— WHAT IS EXPECTED —
In the material below, some lines may hold the word "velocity"; state how many do, giving only the number.

— RECORDS PROVIDED —

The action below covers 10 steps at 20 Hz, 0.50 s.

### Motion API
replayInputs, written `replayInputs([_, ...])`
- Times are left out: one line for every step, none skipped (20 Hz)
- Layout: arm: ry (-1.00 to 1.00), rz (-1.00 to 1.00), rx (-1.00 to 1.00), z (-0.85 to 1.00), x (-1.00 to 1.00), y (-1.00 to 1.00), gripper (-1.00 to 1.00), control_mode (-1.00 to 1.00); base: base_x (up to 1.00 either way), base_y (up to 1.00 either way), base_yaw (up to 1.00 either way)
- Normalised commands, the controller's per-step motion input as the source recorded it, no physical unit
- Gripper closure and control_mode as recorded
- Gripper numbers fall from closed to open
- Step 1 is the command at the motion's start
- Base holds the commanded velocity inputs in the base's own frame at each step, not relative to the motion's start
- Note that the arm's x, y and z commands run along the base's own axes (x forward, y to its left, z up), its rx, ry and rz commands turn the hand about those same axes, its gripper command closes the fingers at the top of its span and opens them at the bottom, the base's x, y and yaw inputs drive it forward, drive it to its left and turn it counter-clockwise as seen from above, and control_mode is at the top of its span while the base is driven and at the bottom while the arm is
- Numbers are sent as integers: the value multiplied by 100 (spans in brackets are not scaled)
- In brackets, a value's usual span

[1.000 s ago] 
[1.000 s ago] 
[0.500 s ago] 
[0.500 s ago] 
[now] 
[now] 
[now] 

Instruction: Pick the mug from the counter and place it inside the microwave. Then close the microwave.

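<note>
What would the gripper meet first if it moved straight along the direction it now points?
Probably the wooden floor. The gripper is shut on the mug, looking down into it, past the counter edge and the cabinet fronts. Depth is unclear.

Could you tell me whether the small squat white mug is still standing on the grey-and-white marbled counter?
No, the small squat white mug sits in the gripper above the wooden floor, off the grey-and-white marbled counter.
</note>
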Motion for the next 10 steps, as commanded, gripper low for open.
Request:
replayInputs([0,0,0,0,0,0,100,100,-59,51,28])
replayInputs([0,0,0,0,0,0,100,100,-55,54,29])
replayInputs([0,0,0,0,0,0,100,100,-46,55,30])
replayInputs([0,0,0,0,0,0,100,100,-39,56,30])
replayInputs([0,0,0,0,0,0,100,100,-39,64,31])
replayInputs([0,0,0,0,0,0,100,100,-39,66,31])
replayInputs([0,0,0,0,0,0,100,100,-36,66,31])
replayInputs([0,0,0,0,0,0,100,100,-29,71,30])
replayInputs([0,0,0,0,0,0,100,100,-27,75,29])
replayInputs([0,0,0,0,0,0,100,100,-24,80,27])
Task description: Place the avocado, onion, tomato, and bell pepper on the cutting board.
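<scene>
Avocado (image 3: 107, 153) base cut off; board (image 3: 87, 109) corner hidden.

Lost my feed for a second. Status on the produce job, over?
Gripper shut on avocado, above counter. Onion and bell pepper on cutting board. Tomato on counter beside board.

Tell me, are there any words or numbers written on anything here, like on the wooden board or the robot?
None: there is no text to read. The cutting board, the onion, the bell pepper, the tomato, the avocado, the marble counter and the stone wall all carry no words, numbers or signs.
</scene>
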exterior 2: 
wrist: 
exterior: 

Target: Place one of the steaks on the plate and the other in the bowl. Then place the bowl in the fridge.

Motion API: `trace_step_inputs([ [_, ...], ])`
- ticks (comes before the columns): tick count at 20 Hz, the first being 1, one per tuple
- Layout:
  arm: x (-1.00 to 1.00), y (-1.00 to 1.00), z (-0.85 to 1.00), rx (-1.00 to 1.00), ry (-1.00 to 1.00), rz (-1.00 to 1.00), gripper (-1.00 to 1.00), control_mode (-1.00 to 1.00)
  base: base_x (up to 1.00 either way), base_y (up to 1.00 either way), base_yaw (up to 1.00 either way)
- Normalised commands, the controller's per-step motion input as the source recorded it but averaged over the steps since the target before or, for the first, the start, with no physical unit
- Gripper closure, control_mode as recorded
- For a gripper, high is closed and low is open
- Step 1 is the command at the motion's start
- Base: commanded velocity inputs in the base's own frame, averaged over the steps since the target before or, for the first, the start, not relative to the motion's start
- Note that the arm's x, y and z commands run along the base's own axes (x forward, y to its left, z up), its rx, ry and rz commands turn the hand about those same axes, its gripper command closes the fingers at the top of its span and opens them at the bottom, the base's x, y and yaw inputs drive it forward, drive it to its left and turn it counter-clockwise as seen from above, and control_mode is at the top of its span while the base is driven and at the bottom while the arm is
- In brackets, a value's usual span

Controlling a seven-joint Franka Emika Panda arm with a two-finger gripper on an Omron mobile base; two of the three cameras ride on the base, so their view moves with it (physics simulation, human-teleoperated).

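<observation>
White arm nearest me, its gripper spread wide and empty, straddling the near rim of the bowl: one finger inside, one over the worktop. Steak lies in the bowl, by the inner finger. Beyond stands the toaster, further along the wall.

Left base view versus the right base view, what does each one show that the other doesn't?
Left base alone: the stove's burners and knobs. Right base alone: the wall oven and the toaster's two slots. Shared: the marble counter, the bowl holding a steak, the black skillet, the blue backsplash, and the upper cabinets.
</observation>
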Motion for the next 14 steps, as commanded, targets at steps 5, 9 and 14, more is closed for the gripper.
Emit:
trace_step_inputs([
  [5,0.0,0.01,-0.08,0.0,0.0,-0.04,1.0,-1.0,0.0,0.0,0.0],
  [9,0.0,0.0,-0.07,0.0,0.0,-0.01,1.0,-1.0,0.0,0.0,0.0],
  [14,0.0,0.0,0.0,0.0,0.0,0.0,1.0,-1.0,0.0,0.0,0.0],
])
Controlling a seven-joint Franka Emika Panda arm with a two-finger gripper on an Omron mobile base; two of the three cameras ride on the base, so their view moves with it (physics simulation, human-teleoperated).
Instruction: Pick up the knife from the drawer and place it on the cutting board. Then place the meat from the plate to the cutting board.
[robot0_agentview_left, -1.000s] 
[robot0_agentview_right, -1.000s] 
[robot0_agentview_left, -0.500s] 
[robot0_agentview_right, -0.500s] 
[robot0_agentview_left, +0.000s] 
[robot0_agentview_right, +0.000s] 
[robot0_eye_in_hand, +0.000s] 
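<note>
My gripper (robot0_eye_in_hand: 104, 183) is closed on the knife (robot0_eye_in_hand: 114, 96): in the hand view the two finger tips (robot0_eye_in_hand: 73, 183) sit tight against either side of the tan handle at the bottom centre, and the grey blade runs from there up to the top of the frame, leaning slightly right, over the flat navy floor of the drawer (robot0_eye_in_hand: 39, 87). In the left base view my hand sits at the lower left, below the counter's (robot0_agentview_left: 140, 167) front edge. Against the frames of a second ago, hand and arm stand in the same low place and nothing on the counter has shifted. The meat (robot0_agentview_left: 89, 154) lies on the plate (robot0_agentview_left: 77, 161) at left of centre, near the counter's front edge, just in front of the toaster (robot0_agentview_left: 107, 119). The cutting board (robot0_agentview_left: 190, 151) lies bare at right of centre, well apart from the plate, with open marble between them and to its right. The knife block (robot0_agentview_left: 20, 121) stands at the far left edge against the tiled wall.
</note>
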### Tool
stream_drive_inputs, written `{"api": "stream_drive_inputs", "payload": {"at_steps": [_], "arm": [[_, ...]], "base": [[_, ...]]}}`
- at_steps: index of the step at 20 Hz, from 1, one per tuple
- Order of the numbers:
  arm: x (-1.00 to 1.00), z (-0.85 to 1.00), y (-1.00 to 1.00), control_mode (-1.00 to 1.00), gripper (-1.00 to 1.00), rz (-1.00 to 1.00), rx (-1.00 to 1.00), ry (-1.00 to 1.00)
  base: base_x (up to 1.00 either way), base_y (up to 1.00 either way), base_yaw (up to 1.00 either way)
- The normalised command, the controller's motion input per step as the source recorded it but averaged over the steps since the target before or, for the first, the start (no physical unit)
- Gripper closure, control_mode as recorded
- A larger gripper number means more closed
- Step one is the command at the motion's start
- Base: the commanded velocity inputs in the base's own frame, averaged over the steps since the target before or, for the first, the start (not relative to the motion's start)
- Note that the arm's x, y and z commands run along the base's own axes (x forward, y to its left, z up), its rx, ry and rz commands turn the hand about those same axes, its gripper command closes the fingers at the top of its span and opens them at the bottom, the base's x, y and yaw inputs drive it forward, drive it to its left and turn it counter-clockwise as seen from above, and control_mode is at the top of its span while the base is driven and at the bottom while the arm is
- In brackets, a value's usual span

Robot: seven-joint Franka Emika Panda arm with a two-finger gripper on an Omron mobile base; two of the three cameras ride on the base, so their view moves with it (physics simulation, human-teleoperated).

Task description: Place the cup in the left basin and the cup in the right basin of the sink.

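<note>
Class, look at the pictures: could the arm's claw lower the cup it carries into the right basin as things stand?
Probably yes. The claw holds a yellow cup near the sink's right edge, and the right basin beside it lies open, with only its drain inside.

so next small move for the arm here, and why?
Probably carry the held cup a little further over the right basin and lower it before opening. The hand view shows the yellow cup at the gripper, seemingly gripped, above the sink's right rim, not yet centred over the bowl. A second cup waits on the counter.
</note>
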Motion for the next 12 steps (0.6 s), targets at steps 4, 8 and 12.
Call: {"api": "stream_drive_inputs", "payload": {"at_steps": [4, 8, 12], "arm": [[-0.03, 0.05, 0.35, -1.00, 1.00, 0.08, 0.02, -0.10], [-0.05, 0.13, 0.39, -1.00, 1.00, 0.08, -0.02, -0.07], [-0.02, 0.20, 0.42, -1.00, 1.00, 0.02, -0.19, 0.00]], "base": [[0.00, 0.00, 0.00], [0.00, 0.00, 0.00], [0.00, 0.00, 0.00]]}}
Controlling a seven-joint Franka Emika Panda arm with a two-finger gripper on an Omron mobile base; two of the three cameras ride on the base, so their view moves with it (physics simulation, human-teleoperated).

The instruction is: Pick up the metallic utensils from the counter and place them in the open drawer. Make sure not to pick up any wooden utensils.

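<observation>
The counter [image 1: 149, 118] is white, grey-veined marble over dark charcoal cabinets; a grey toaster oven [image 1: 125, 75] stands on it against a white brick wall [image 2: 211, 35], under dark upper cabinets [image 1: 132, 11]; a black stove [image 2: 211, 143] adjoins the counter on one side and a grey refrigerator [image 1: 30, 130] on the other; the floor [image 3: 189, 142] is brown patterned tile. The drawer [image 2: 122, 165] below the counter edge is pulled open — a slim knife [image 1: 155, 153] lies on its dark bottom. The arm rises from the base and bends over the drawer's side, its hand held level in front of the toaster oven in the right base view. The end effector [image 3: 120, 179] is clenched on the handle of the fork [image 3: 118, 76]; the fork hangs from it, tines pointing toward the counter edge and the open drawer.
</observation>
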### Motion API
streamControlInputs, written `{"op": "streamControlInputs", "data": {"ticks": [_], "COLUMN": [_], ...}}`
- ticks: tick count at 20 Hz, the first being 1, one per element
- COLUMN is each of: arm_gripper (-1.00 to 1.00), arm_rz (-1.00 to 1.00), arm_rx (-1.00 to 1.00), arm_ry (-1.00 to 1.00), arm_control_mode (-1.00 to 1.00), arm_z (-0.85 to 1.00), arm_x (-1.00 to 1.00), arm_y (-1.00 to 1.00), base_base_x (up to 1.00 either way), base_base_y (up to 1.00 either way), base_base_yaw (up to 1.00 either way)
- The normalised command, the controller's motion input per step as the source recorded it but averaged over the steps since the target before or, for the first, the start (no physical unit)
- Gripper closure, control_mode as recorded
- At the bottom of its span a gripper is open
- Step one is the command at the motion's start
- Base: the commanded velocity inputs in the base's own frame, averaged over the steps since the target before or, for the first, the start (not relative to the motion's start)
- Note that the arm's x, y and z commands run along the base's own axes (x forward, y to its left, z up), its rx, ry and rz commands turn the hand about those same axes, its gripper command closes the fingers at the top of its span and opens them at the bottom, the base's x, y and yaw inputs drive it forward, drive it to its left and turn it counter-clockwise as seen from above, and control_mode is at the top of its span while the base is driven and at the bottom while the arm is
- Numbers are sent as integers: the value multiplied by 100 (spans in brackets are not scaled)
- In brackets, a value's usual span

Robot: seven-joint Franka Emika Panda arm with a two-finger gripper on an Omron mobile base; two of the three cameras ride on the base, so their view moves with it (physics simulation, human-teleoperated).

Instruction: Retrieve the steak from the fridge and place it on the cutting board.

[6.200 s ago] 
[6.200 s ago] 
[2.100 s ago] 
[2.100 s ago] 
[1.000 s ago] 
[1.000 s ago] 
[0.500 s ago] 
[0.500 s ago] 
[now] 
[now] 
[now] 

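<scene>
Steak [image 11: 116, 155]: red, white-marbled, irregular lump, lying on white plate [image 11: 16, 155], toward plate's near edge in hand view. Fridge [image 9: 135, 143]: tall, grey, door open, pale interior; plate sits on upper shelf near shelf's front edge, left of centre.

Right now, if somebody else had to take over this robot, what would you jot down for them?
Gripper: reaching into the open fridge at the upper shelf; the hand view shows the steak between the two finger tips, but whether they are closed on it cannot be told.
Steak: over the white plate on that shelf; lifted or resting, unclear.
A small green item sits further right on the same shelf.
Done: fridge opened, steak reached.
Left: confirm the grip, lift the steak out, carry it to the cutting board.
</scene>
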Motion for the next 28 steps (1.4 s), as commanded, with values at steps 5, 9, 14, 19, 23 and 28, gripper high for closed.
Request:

— ANSWER BOX —
4